Hiring and culture dictate the success or failure of an organization. As a founding team, you do your best to hire great people, set the right tone, and then you wait and see how these decisions play out in the months that follow. Unless, of course, you’re hit with a natural disaster. Below is the story of how a hurricane turned two teams into one overnight.
We launched Blue Circle Health in Florida because there was a diabetes coaching program there that was also funded by the Leona M. and Harry B. Helmsley Charitable Trust. That research program was set to finish in September, nine months after the inception of Blue Circle Health. Hiring the people involved in the coaching program almost doubled the Blue Circle Health team with expert personnel, a small pool of patients, and established relationships with clinical partners.
There was one potential risk to the move. While all involved are exceptional individuals, the sudden merging of two teams with different backgrounds and perspectives is always precarious. We believed that through careful planning and a series of small victories, we’d eventually arrive at a shared culture and way of operating that all felt ownership in.
Just two weeks after the teams were merged, it became clear that Hurricane Ian would run right through the heart of our newly launched program. Our focus was on onboarding coaching and patients. There was no emergency management plan. What happened next laid to rest any concerns about the team’s ability to operate as a single cohesive unit.
Below is the text of an email that I sent the Blue Circle Health Board of Directors the day Hurricane Ian hit.
Hurricane Ian is expected to have a significant impact across the state of Florida. As such, Blue Circle Health is responding to the needs of our Diabetes Support Coaches, our partner clinics, and the people we serve in the following ways:
As people living with T1D, our Diabetes Support Coaches and the people we serve are facing heightened risks and anxiety related to loss of power (and refrigeration for insulin), gas shortages, flooding and possible evacuations.
Our COO, Robin Jensen opened our all-staff daily check-in call with full assurances to the coaches that their safety is of the utmost importance to BCH. This was promptly corroborated by Director of HR, Lillie Hughes, who explained to coaches and Florida personnel that an Emergency Weather Policy was in place, covering any time away from work that resulted from Hurricane Ian.
Dr. Sarah Westen (psychologist) and Eleni Sheehan (APRN, CDCES) held a 1.5 hour session with the coaches to talk through hurricane-related fears, establish a plan for hurricane preparedness, and to provide hurricane-related resources. The session also provided coaches with resources and guidance on supporting BCH patients through Hurricane Ian. Dr. Sarah Westen met with the coaches in individual sessions as needed and Dr. Ashby Walker & Eleni Sheehan will continue checking in with all coaches to ensure they have places to evacuate, access to supplies, etc.
Each coach who is safe from the storm is proactively reaching out to their patients to remind them of the steps to take in an emergency. This includes taking advantage of the Florida Emergency Plan to refill prescriptions early, setting up a small cooler for an evacuation, freezing gel packs, packing snacks for potential lows, etc.
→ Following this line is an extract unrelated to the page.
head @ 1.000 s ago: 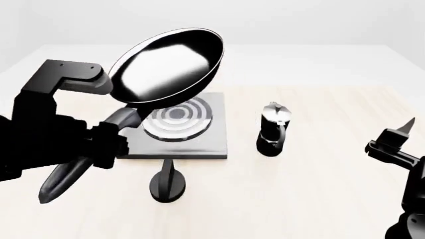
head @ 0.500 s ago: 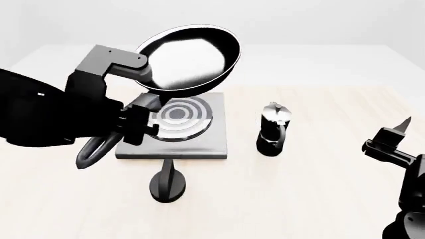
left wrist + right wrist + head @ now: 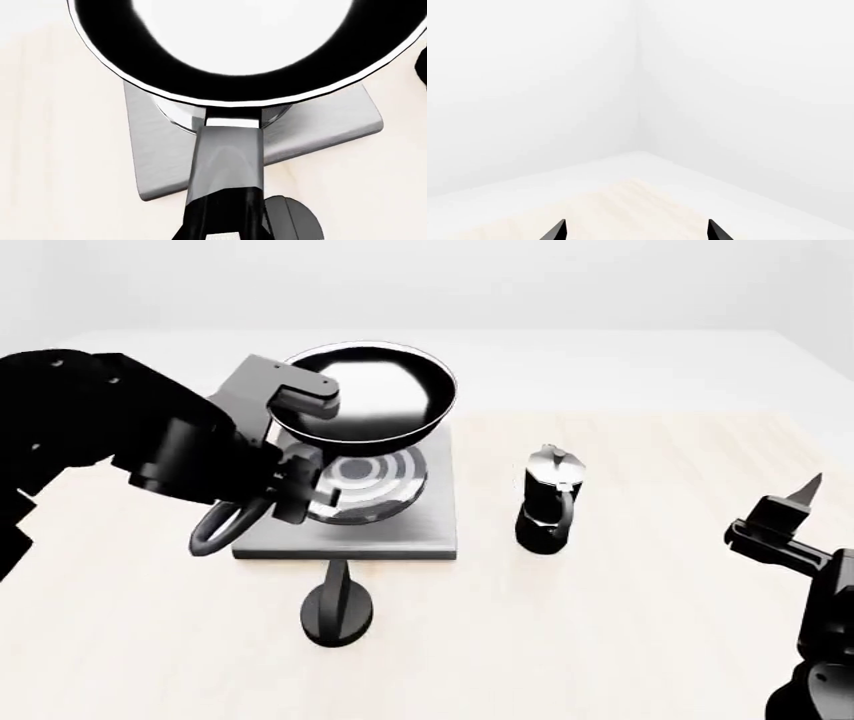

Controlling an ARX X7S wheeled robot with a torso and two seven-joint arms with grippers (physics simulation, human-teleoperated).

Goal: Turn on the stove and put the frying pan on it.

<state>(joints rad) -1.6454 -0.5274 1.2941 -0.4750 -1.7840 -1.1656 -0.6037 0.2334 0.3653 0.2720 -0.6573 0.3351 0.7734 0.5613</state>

Coaches are escalating any emerging patient needs so the team can move quickly to try to address them.
Yesterday, Kristi Holmes, our Director of Marketing & Communications, assembled and overnighted each coach a T1D emergency care package including backpack coolers, flashlights, phone jump chargers, snacks for potential lows, and other items. When that was done, she and our CMO, Dr. Anne Peters, prepared a communication that will be sent today to all of our FQHC partners affirming BCH’s support through Hurricane Ian. The communication provides information on how Health Centers can best support their communities with T1D. It includes links to local and national resources for patients as well as important information on Florida’s Emergency Plan that allows for early prescription refills.
A Hurricane Support channel was created in Slack to keep everyone informed. The first communication in that channel was an offer by someone on the team to contribute their own money to coaches that might need it. By the end of the day $900 had been collected and $500 distributed to a coach in Tampa under emergency evacuation orders that had to relocate herself and her beagle to an AirBnB in Georgia.
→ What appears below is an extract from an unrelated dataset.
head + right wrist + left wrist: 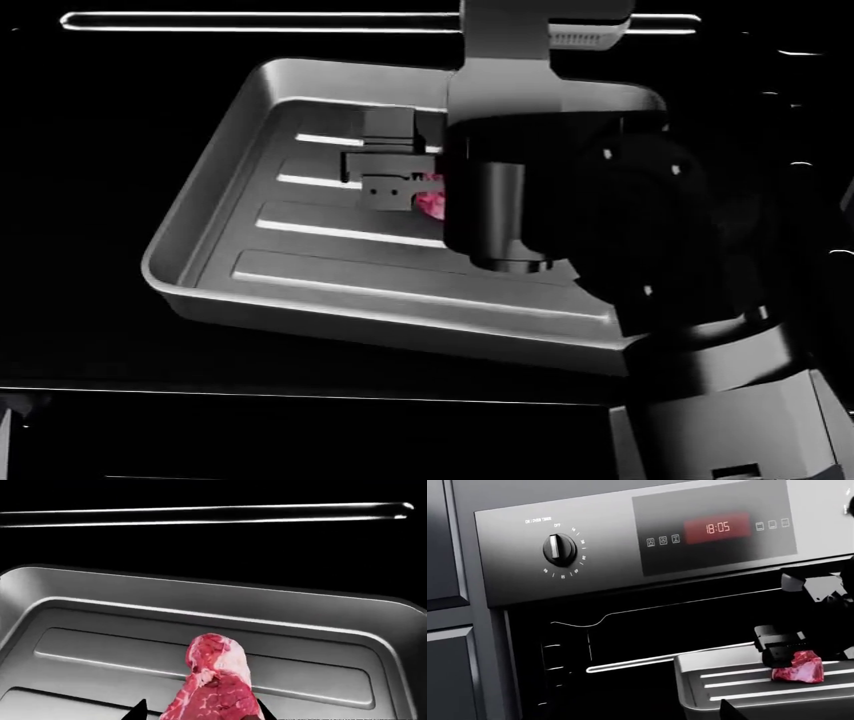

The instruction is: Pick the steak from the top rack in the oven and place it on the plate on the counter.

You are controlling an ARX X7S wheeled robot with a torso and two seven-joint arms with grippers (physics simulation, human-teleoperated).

Until the storm subsides, our morning meetings will remain repurposed to keep everyone informed and so that we can respond to emergent needs as quickly and efficiently as possible.
I’ve never experienced an entire team move with such a combination of speed, efficiency, and genuine care for one another. The priorities of the organization had shifted suddenly – a normally disruptive act. Yet everyone adjusted instantly and with purpose.
Each morning meeting that week was filled with updates, words of encouragement and support, and expressions of appreciation. It felt as though the culture we hoped would emerge eventually was forged overnight. In hindsight, American novelist James Lane Allen probably described our situation more accurately when he said, “Adversity doesn’t build character, it reveals it.” With so many important challenges ahead of us, I’m grateful that it was revealed so quickly.